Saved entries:
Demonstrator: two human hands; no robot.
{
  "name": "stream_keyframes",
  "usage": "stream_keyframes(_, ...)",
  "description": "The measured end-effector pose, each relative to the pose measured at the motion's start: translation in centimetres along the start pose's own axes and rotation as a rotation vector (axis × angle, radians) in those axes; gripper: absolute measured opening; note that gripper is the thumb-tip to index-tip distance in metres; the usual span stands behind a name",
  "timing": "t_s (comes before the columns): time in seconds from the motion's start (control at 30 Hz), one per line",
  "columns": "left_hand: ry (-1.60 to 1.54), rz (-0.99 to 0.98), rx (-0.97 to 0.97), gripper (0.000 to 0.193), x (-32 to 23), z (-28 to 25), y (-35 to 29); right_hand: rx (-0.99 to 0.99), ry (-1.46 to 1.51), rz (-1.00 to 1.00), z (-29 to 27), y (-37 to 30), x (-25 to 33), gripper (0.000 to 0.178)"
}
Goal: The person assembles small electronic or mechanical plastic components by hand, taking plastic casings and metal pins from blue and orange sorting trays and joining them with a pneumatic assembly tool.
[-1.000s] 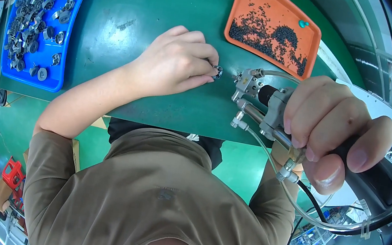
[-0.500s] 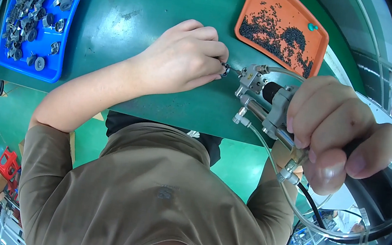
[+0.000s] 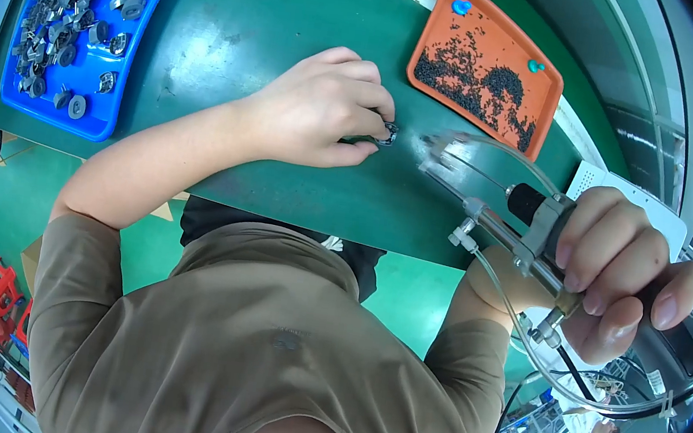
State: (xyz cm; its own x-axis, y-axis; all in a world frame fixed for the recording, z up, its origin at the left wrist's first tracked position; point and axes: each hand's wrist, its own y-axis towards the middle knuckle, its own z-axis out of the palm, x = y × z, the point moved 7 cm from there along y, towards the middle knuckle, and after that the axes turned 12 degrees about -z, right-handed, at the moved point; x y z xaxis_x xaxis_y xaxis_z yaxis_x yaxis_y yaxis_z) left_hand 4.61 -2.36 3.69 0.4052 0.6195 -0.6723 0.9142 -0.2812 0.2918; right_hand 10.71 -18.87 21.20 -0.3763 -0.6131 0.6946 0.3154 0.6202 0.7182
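Note:
My left hand (image 3: 329,115) is closed around a small dark grey part (image 3: 388,133), gripped between thumb and fingers just over the green table. Most of that part is hidden by the fingers. At the right, my right hand (image 3: 617,271) is wrapped round a power screwdriver (image 3: 497,222) with a black collar, metal rods and clear tubes. Its tip, smeared by motion, points toward my left hand and stands a little apart from the part. A thin bit shows between the tip and the collar.
On the left of the green table (image 3: 302,12) stands a blue tray (image 3: 148,32) of round grey parts. An orange tray (image 3: 515,42) at the far right holds many tiny black screws (image 3: 501,84) and two pushpins. Tubes and a black cable loop beneath my right hand.
My right hand has drawn the screwdriver back to the right, away from the part. Its thin bit now shows behind the blurred tip. My left hand keeps its grip.

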Motion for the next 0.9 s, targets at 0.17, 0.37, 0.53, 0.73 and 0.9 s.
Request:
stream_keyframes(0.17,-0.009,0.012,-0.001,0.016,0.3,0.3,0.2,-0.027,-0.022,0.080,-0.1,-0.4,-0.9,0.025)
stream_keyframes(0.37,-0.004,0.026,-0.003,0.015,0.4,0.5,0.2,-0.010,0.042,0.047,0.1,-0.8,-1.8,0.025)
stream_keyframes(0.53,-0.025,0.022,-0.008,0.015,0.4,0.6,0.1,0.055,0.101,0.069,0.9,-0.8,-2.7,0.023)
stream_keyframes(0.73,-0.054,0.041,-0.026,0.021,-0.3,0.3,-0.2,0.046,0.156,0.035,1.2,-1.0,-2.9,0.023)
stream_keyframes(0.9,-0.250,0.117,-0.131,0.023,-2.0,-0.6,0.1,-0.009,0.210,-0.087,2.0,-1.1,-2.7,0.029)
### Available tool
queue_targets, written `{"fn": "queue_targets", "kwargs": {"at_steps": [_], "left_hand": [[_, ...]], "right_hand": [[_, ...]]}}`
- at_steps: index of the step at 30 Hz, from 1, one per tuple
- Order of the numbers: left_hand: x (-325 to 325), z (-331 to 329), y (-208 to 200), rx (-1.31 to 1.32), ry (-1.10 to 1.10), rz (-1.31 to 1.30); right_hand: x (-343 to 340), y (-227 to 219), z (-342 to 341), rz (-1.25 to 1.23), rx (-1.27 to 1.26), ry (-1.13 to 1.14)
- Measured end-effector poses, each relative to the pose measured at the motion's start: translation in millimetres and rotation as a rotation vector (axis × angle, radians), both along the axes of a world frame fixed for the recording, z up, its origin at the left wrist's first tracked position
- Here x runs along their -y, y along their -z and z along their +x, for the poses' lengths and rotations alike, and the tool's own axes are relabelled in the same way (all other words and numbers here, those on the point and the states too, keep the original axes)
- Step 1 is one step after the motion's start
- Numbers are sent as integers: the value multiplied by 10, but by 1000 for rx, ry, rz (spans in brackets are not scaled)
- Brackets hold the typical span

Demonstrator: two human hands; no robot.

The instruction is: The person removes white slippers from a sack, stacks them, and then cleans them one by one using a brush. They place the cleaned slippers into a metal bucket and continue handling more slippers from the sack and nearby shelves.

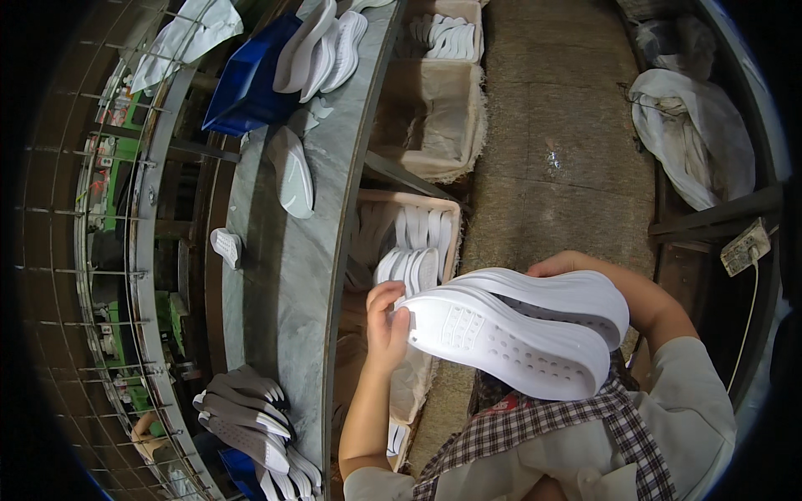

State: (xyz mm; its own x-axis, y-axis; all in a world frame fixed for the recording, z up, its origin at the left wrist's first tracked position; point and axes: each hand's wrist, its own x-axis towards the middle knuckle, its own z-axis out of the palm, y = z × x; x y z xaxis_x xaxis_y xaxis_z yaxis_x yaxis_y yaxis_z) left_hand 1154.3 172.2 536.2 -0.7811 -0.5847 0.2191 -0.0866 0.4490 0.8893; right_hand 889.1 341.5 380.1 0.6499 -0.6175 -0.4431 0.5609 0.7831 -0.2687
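Several white shoe soles [522, 338] are held stacked together in front of my chest, the near one showing small round holes across its face. My left hand [388, 324] pinches their left end, thumb against the near sole and fingers behind. On the far side, my right hand [555, 265] grips the stack, mostly hidden behind the soles. Just beyond my left hand, more white soles [413, 265] stand packed in a cloth-lined bin [454, 242].
To the left runs a grey stone-topped bench [288, 284] with a single sole [292, 175], grey-brown soles [246, 417] and a blue crate [246, 83]. Another lined bin [434, 117] stands farther off. A white sack [697, 138] lies at right, near a power strip [745, 248].
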Motion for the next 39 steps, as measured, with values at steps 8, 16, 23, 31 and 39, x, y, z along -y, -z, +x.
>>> {"fn": "queue_targets", "kwargs": {"at_steps": [8,16,23,31,39], "left_hand": [[-10,128,103,451,356,486],[29,85,370,795,662,837],[-407,559,915,738,390,1202],[-391,1226,1335,502,-1,1433],[728,1224,1881,221,-540,890]], "right_hand": [[-263,142,-17,-95,84,-28],[-81,743,529,-82,-3,-375],[-97,739,499,-164,-84,-679],[-30,1113,64,61,-173,-361],[1069,1436,513,43,-578,693]]}}
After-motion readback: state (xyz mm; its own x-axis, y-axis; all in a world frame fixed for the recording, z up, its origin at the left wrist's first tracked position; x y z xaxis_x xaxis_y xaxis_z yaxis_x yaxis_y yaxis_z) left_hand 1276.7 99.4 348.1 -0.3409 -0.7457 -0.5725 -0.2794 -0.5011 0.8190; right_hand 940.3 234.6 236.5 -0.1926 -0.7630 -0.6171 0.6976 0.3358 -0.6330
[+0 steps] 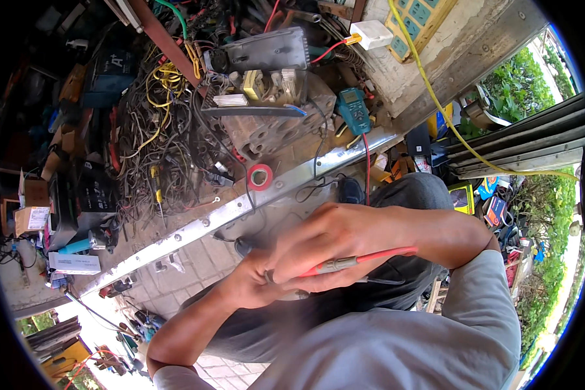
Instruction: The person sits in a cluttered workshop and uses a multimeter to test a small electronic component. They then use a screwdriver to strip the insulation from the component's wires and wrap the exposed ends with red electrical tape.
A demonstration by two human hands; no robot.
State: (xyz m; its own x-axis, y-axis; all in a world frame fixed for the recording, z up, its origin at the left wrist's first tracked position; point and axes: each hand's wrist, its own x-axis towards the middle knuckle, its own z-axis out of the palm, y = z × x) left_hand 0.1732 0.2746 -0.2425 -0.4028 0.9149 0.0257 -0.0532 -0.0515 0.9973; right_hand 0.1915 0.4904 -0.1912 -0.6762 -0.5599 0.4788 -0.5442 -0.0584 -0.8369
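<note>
- Lying along the right hand (325, 237) in the head view, the red rod-like piece (370, 257) with its grey metal collar (339, 264) runs lengthwise from just below 9 o'clock to just above 3 o'clock.
- The right hand is the nearer, its fingers and thumb closed about the piece; the left hand (250, 283) meets it at the 9 o'clock end, so the piece lies toward 3 o'clock from the left.
- The left fingers are curled and partly hidden; whether they clamp anything cannot be told. Blur and the right fingers screen the meeting point.
- Toward 12 o'clock, the metal bench edge (231, 208) slants between the hands and the crowded bench.
- From the left hand, the red tape roll (260, 177) sits at 12 o'clock, the yellow-handled screwdriver (157, 188) between 10 and 11, beside tangled cables (169, 140).
- From the right hand, the teal multimeter (353, 110) lies near 12 o'clock; a red lead (368, 169) descends from it toward the trousered knee (416, 192).
</note>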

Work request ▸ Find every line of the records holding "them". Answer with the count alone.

Answer for this exercise ▸ 2